* Your task: Once you reach the line containing "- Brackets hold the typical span" in the data below, restate each line word for word up to and including the one containing "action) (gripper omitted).".

* Data segment:
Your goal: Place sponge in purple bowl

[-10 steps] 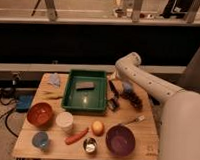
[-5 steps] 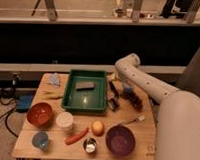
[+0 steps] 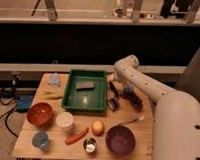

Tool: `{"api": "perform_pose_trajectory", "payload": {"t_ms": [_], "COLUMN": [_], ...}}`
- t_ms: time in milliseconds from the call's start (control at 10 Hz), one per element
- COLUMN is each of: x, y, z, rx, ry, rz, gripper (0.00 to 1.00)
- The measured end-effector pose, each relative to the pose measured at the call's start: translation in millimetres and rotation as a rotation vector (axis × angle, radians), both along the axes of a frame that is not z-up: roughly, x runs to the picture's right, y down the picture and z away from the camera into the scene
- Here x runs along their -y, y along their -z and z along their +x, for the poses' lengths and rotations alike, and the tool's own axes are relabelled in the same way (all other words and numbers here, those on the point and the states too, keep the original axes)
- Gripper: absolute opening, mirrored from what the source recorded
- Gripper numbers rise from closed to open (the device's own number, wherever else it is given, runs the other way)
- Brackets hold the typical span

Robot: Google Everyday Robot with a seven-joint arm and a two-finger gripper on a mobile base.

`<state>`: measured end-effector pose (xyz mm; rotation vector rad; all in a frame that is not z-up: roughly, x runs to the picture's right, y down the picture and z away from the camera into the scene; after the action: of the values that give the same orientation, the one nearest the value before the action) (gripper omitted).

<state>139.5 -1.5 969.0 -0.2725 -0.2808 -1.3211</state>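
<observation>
The single camera view looks down on a wooden surface (image 3: 126, 126) crowded with kitchen things, with the robot's white arm (image 3: 143, 86) reaching in from the 3 o'clock side. The arm bends at an elbow near the back edge, and its dark claw (image 3: 113, 101) hangs low over the surface just to the 3 o'clock side of the green tray (image 3: 85, 91); its fingers stand apart and hold nothing. The tray sits toward the middle back of the surface, and a flat grey-brown block (image 3: 84, 85) lies inside it. The purple bowl (image 3: 120, 140) stands near the front edge at about 5 o'clock from the tray, well apart from the claw, and looks empty. A small light-blue patch (image 3: 128, 88) just beside the arm, at about 2 o'clock from the claw, may be the sponge, though it is too small to be sure. At 10 o'clock from the tray lies a thin light-blue cloth (image 3: 54, 79). An orange-red bowl (image 3: 40, 114) sits at the tray's 8 o'clock, with a white cup (image 3: 65, 121) beside it and a blue cup (image 3: 40, 139) in front of it. Between the white cup and the purple bowl lie a carrot (image 3: 76, 136), an orange fruit (image 3: 97, 127) and a small metal cup (image 3: 90, 144). A dark bunch of grapes (image 3: 136, 100) lies at the claw's 3 o'clock.
</observation>
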Motion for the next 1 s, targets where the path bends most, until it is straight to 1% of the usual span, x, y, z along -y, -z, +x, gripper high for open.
{"api": "perform_pose_trajectory", "payload": {"t_ms": [100, 400, 700, 800, 900, 1000], "x": [-0.7, 6.4, 16.4, 17.5, 17.5, 16.1], "y": [-2.1, -7.7, -17.7, -21.0, -24.2, -26.9], "z": [-0.2, 10.1, 61.7, 70.6, 74.2, 81.5], "rx": [0.002, -0.039, -0.078, -0.075, -0.059, -0.045], "ry": [0.0, 0.045, 0.109, 0.126, 0.143, 0.161], "rz": [-0.001, 0.025, 0.058, 0.061, 0.06, 0.05], "gripper": [0.8, 0.8, 0.8, 0.8, 0.8, 0.8]}}
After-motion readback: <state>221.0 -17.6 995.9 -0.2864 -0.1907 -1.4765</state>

* Written solution:
- Brackets hold the typical span

Robot: Google Everyday Robot with a seven-joint arm and a two-finger gripper on a mobile base.

`<state>`: measured end-effector pose (xyz mm; rotation vector rad; all in a frame that is not z-up: roughly, x runs to the picture's right, y down the picture and z away from the camera into the scene; after the action: of the values that give the same orientation, the one nearest the value before the action) (gripper omitted).

The requested output is now complete.